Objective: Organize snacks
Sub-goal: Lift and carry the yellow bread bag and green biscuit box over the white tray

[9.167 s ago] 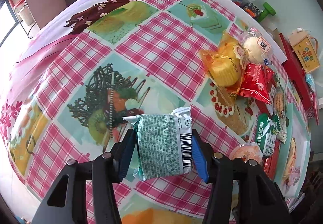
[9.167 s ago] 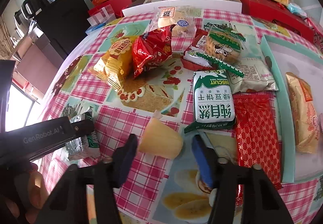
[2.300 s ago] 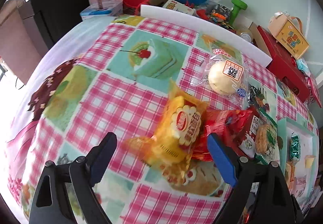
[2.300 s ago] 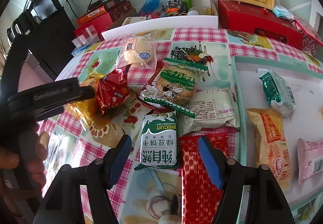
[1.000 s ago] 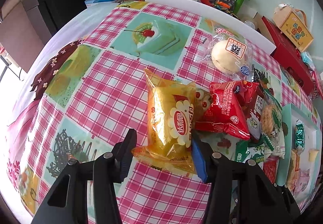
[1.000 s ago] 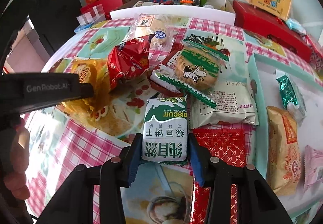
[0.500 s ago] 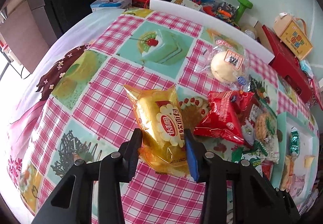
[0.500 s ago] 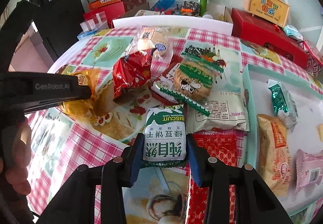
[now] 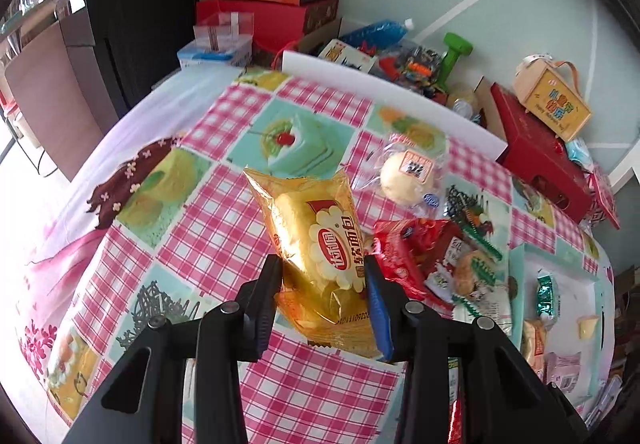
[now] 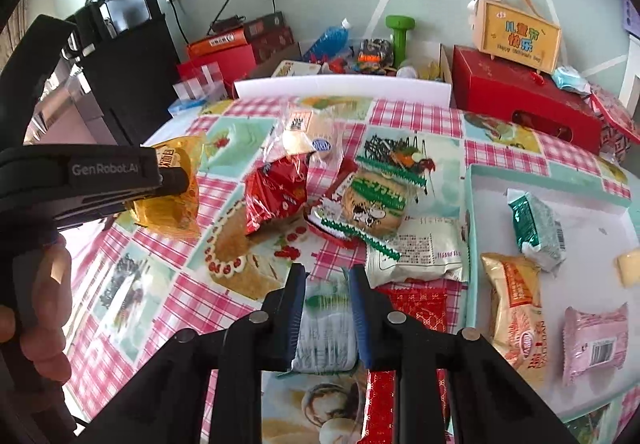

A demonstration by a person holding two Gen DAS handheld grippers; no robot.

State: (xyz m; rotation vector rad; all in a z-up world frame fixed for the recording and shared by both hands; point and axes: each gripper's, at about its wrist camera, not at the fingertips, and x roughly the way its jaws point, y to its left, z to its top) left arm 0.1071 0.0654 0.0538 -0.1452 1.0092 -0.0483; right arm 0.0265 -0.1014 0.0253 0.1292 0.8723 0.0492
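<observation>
My left gripper is shut on a yellow bread packet and holds it above the checked tablecloth; the same packet shows at the left of the right wrist view. My right gripper is shut on a green and white biscuit packet, lifted off the table and tilted. A white tray at the right holds a green packet, an orange bread packet, a pink packet and a yellow jelly cup.
A red packet, a bun in clear wrap, a green-trimmed cookie packet, a white packet and a red patterned packet lie mid-table. Red boxes and clutter stand behind a white board.
Both grippers have lifted their packets off the table. The yellow bread packet has risen and turned upright. The biscuit packet has tipped back between my right fingers.
</observation>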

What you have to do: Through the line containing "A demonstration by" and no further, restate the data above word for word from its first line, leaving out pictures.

Task solution:
Objective: Organize snacks
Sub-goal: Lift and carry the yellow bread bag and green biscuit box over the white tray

[9.167 s ago] 
[9.167 s ago] 
[2.300 s ago] 
[2.300 s ago] 
[1.000 s ago] 
[1.000 s ago] 
[0.500 s ago] 
[0.500 s ago] 
[now] 
[now] 

A demonstration by a person holding two Gen DAS handheld grippers; no robot.

The answer has nothing more to it.